--- Task item ---
Exactly as written, return every line of the data below.

--- Data extract ---
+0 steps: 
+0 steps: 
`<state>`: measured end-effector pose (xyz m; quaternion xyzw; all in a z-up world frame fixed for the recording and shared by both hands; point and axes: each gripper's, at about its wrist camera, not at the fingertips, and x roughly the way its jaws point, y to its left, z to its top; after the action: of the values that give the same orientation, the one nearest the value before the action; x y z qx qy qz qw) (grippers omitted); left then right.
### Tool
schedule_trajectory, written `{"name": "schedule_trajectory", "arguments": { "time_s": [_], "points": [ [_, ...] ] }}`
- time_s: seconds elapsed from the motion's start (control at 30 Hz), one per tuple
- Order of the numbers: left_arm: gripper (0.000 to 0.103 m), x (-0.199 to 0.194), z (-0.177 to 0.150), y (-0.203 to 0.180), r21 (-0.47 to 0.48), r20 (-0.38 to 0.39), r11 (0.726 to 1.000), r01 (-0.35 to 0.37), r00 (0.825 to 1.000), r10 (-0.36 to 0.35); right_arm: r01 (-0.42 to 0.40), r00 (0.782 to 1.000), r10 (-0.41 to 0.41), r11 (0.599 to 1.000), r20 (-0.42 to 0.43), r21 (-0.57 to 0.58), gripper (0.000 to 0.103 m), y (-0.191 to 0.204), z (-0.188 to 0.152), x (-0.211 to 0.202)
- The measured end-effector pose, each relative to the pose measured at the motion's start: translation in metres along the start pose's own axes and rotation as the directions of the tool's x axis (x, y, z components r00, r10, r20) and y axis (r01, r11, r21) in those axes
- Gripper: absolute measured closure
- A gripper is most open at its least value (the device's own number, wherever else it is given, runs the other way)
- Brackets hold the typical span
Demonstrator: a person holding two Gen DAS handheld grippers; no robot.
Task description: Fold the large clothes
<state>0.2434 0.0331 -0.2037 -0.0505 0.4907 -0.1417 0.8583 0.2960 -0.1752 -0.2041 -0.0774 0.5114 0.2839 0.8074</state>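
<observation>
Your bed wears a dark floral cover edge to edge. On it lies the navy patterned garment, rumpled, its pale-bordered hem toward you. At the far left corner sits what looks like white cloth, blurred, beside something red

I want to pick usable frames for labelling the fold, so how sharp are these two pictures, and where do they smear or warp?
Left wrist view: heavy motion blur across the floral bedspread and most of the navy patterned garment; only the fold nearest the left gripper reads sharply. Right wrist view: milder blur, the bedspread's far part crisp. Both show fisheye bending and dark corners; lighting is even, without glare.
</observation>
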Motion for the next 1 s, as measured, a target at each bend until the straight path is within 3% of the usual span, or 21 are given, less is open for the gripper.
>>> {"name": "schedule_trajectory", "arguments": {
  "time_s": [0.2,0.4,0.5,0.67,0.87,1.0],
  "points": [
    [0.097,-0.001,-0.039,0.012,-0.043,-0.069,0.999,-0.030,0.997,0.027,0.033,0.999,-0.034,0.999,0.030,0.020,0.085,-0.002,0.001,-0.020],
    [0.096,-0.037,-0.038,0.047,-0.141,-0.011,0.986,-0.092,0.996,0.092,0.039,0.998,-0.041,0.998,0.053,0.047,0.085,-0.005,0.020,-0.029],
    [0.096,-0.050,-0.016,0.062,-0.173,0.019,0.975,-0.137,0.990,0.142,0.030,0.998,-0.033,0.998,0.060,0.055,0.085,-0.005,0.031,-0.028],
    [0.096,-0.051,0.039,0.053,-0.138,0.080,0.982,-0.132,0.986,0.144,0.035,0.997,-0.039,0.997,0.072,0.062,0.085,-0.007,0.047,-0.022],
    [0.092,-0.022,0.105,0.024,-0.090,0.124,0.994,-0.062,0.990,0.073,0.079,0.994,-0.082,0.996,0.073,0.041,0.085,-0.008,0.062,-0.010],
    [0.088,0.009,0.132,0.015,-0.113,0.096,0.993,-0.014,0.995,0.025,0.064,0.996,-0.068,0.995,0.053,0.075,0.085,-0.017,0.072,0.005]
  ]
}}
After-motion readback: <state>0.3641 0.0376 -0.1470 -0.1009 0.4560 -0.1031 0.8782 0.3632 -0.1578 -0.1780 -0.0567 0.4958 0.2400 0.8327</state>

--- Reply ---
+0 steps: 
+0 steps: 
`<state>`: measured end-effector pose (xyz m; quaternion xyzw; all in a z-up world frame fixed for the recording and shared by both hands; point and axes: each gripper's, at about its wrist camera, not at the fingertips, and x roughly the way its jaws point, y to its left, z to its top; after the action: of the values that give the same orientation, the one nearest the value before the action; x y z qx qy qz qw) (grippers omitted); left then right.
### Tool
schedule_trajectory, written `{"name": "schedule_trajectory", "arguments": { "time_s": [_], "points": [ [_, ...] ] }}`
- time_s: seconds elapsed from the motion's start (control at 30 Hz), one per tuple
- Order of the numbers: left_arm: gripper (0.000 to 0.103 m), x (-0.199 to 0.194), z (-0.177 to 0.150), y (-0.203 to 0.180), r21 (-0.47 to 0.48), r20 (-0.38 to 0.39), r11 (0.726 to 1.000), r01 (-0.35 to 0.37), r00 (0.825 to 1.000), r10 (-0.36 to 0.35); right_arm: r01 (-0.42 to 0.40), r00 (0.782 to 1.000), r10 (-0.41 to 0.41), r11 (0.599 to 1.000), r20 (-0.42 to 0.43), r21 (-0.57 to 0.58), gripper (0.000 to 0.103 m), y (-0.191 to 0.204), z (-0.188 to 0.152), x (-0.211 to 0.202)
- The measured end-effector pose, each relative to the pose measured at the motion's start: translation in metres along the start pose's own axes and rotation as the directions of the tool's x axis (x, y, z components r00, r10, r20) and y axis (r01, r11, r21) in those axes
- Gripper: absolute measured closure
- A gripper is most open at its least value (the device's own number, wherever else it is given, runs the other way)
- Brackets hold the typical span
Demonstrator: a person holding two Gen DAS handheld grippers; no robot.
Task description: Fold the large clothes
<state>0.2434 0.0331 -0.2037 -0.0505 0.4907 -0.1417 0.8583 0.2960 -0.1752 -0.2041 -0.0774 0.5114 0.2839 0.8074</state>
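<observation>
Your bed wears a dark floral cover edge to edge. On it lies the navy patterned garment, rumpled, its pale-bordered hem toward you. At the far left corner sits what looks like white cloth, blurred, beside something red

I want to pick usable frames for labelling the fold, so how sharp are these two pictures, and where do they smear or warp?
Left wrist view: heavy motion blur across the floral bedspread and most of the navy patterned garment; only the fold nearest the left gripper reads sharply. Right wrist view: milder blur, the bedspread's far part crisp. Both show fisheye bending and dark corners; lighting is even, without glare.
</observation>
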Motion for the next 1 s, as measured, a target at each bend until the straight path is within 3% of the usual span, or 21 are given, less is open for the gripper.
>>> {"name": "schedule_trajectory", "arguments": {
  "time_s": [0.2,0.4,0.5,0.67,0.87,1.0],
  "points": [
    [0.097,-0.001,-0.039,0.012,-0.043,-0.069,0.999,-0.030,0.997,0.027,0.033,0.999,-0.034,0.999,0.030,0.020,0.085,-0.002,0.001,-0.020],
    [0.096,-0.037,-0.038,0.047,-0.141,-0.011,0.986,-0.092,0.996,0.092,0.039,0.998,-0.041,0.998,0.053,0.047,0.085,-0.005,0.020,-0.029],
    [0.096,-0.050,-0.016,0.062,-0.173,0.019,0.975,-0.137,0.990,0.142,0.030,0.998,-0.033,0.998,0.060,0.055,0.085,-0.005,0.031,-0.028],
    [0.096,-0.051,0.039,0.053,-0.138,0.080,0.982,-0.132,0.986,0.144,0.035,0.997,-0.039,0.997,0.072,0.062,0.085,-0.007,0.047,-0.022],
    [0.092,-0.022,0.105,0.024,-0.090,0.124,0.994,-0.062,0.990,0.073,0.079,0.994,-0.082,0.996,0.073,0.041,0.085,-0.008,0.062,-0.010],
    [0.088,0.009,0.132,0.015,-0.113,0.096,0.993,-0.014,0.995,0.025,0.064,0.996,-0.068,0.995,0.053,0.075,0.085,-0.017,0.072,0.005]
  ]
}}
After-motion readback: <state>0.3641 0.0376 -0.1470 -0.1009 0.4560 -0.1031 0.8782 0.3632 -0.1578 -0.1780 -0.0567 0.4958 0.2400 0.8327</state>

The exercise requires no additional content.